Let's use a different function approximator. Uhhh...what shall we use?

Brilliant! A neural network! What has to change in our derivation of the gradient?

We want to approximate $Q(s_t,a_t;\wv)$ with a neural network. The values of $\wv$ are the $V$ and $W$ weights.

Looks like the neural network will have a single output value and inputs for $s_t$ and $a_t$. To find best action, we would input $s_t$ and try all possible actions $a_t$, calculating the output of the network for each.
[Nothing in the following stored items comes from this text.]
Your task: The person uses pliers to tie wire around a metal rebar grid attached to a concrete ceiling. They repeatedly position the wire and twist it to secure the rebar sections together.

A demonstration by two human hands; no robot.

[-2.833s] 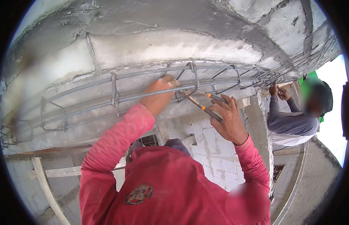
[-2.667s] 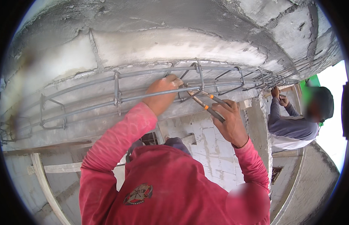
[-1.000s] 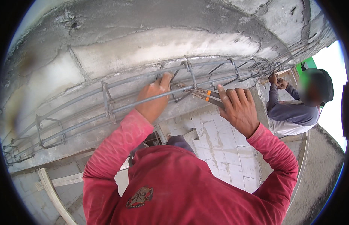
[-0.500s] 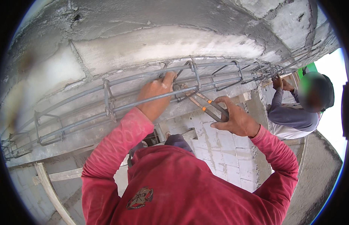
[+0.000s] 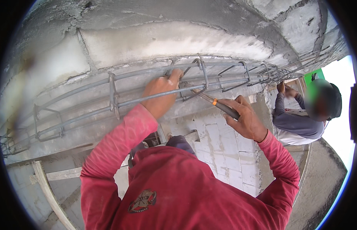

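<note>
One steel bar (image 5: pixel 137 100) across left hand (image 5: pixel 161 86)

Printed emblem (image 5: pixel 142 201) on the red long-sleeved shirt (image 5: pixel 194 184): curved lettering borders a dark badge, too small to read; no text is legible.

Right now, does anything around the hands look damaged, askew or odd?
Nothing plainly damaged or spilled stands out around the rebar cage, the left hand on it or the pliers in the right hand. The one oddity is a blurred brownish smear at the picture's left, softer than the wall, possibly lens dirt.
</note>
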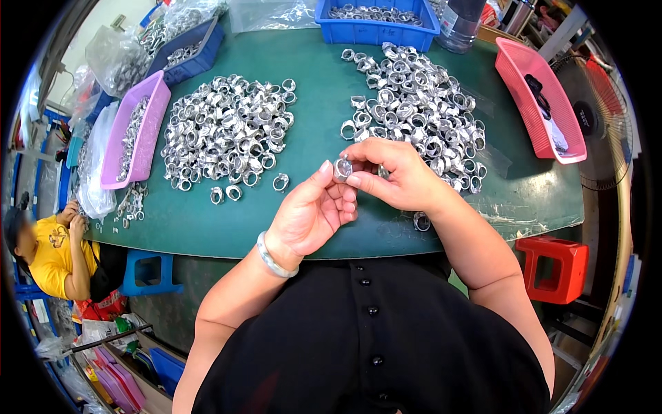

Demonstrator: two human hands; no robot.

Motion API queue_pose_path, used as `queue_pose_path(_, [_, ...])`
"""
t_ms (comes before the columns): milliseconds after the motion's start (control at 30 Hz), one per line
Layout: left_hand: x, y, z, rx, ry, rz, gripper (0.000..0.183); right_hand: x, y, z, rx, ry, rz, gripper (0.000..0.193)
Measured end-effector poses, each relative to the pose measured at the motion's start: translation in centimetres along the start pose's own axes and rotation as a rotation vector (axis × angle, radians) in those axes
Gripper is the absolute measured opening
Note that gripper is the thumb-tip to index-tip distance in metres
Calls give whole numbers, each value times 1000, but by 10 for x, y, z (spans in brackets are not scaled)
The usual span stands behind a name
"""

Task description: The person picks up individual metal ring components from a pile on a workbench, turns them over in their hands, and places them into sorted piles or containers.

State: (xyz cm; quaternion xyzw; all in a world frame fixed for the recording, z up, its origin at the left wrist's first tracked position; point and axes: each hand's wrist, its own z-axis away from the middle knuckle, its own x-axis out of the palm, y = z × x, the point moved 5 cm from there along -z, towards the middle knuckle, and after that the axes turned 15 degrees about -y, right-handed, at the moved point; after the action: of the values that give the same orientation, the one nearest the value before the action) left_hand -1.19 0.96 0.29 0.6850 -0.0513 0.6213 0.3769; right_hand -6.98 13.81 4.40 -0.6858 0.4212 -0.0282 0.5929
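Note:
A silver-coloured metal ring [343,169] is held up between both hands over the front of the green table. My right hand [407,176] pinches it with thumb and forefinger, and a second bit of metal shows between that hand's fingers. With its palm turned up and fingers curled, my left hand [303,214] grips the ring's other side at the thumb tip. Beyond the right hand spreads a big heap of rings [414,96]; to the left lies another heap [227,127]. Single rings [281,182] sit between that heap and my left hand. One more ring [422,221] is under my right forearm.
Blue trays [379,31] of rings stand at the back. A purple basket [148,141] holds metal parts at left; a pink basket [507,83] with black items is at right, near a fan [593,117]. Someone in a yellow shirt [55,255] works at far left. Stools [552,269] flank the table.

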Motion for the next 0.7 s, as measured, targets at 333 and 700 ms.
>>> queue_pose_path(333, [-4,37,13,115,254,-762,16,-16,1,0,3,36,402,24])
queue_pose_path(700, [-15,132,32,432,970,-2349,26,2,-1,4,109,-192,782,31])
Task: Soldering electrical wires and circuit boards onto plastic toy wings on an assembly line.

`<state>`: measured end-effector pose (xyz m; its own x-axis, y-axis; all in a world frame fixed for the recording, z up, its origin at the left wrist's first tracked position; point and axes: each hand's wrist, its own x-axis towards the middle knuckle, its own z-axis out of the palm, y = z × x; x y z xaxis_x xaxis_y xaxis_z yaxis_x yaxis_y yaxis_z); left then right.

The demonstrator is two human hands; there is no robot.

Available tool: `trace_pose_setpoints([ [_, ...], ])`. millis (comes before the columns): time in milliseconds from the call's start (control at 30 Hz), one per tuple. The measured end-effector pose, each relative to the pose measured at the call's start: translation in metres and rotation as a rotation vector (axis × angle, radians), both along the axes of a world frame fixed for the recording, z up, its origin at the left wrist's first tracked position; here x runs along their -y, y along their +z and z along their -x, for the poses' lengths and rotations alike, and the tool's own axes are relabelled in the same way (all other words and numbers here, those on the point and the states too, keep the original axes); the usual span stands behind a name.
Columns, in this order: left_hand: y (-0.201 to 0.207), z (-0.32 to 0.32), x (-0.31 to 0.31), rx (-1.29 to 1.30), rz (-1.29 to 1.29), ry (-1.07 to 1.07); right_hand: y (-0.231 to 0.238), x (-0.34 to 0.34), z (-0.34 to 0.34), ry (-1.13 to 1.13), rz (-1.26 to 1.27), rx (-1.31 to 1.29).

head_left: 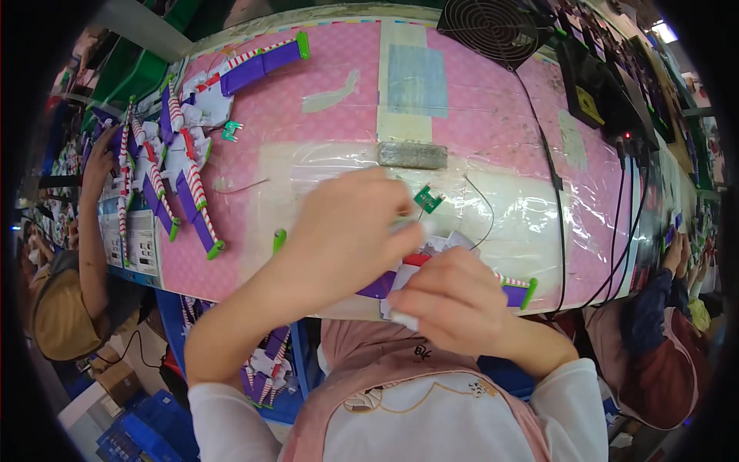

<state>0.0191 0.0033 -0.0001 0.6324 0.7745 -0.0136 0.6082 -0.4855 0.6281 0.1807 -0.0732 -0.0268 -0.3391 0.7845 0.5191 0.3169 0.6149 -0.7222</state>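
A purple and white plastic toy piece (pixel 376 287) with red-striped edging and green ends lies at the table's near edge, mostly covered by my hands. My right hand (pixel 454 296) is closed on its middle, fingers bent and pressed together. Above the piece, my left hand (pixel 350 223) is curled and slightly blurred; whatever its fingers pinch is hidden. White covers show on some fingertips. Just beyond the piece sits a small green circuit board (pixel 428 199), with a thin dark wire (pixel 491 212) curving to its right.
A grey metal bar (pixel 412 156) lies past the circuit board. Several similar toy pieces (pixel 196 204) crowd the left side. A black fan (pixel 493 31) stands at the far right, its cable (pixel 556 173) crossing the table. Co-workers' arms (pixel 92 239) show at both sides.
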Motion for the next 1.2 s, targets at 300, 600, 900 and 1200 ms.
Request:
trace_pose_setpoints([
  [300,0.028,-0.003,0.012,0.361,0.721,0.228,0.013,-0.014,-0.006,-0.226,0.609,-0.346],
  [600,-0.002,0.013,0.035,0.737,0.445,0.607,0.015,-0.012,0.004,-0.124,0.827,-0.626],
  [900,0.000,0.010,0.044,0.825,0.475,0.631,0.013,-0.015,0.018,-0.286,0.499,-0.163],
  [1200,0.000,0.012,0.045,0.861,0.537,0.594,0.017,-0.018,0.022,-0.248,0.731,-0.276],
])
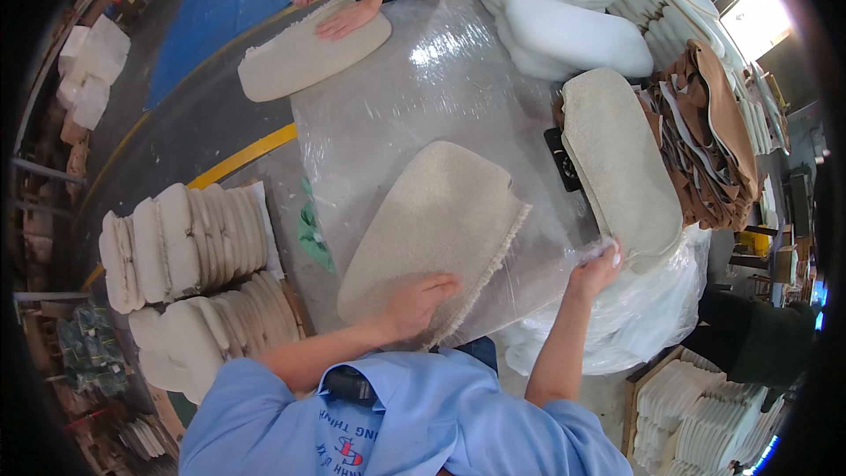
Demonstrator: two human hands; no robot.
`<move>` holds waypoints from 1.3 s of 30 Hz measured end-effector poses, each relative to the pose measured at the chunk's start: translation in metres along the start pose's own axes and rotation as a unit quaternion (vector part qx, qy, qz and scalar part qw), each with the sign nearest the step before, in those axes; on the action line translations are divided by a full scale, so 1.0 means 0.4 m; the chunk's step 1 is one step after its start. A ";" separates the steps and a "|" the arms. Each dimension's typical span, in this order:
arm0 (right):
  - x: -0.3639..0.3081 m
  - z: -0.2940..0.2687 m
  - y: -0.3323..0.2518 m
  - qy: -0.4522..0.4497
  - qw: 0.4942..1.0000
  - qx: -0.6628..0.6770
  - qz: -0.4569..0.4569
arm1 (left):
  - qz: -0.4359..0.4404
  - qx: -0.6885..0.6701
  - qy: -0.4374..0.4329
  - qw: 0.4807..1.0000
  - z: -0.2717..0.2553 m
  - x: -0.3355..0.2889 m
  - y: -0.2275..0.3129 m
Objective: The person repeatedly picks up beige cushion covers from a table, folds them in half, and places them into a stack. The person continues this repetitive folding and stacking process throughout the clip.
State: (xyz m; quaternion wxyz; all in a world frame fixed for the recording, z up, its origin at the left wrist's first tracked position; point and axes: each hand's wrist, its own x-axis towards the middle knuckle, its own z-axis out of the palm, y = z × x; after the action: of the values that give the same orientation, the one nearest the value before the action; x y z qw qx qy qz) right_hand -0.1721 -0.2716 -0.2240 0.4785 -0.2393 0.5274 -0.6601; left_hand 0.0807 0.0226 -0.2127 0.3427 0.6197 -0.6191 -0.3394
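A beige woven cushion cover [423, 211] with one frayed edge lies aslant on the plastic-covered table in front of me. Over its near end, my left hand [416, 300] has its fingers stretched out, slightly blurred; whether it presses on the fabric I cannot tell. My right hand [597, 271] is closed round a wad of white fluff [599, 249], out to the right. Just beyond that hand is a small pile of similar beige covers [621, 159], its near corner beside my fingers.
Across the table [397, 88], a co-worker's hand [348, 19] rests on another beige cover [313, 53]. White padded pieces [577, 35] and brown fabric pieces [705, 123] are piled at the right. Stacked cream cushions [198, 242] stand at the left. Clear plastic sheeting [608, 326] bunches near my right arm.
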 end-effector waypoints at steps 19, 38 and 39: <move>-0.368 0.340 0.129 -0.533 0.499 -0.580 -0.361 | -0.363 -0.498 0.538 0.576 -0.294 -0.327 -0.275; -0.607 0.086 0.135 -0.767 0.280 -0.511 -0.267 | -0.580 -0.309 0.459 0.598 -0.283 -0.069 -0.835; -0.608 0.084 0.124 -0.787 0.271 -0.498 -0.242 | -0.580 -0.310 0.445 0.608 -0.286 -0.065 -0.845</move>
State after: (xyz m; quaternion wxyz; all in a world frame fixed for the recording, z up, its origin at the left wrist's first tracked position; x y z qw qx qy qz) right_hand -0.0218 -0.0716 -0.2129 0.2655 -0.9506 0.0373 0.1565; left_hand 0.3578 0.0486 -0.4372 0.4789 0.7809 0.2404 -0.3211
Then pick the action that produces the best neural network output.

Remember the objective function that we wish to minimize,

\begin{align*} \text{Minimize } J(\wv) &= \mathrm{E} \left ( \sum_{k=0}^\infty r_{t+k+1} - Q(s_t,a_t;\wv)\right )^2\\ & = \mathrm{E} \Bigl ( r_{t+1} + Q(s_{t+1},a_{t+1};\wv) - Q(s_t,a_t;\wv) \Bigr )^2, \end{align*}

\begin{align*} \grad_{\wv} J(\wv) = 2 \mathrm{E} \Bigl ( r_{t+1} + Q(s_{t+1},a_{t+1};\wv) - Q(s_t,a_t;\wv) \Bigr ) (-1) \grad_{\wv} Q(s_t,a_t,;\wv). \end{align*}

We replace the expectation operator with samples, at time $t$.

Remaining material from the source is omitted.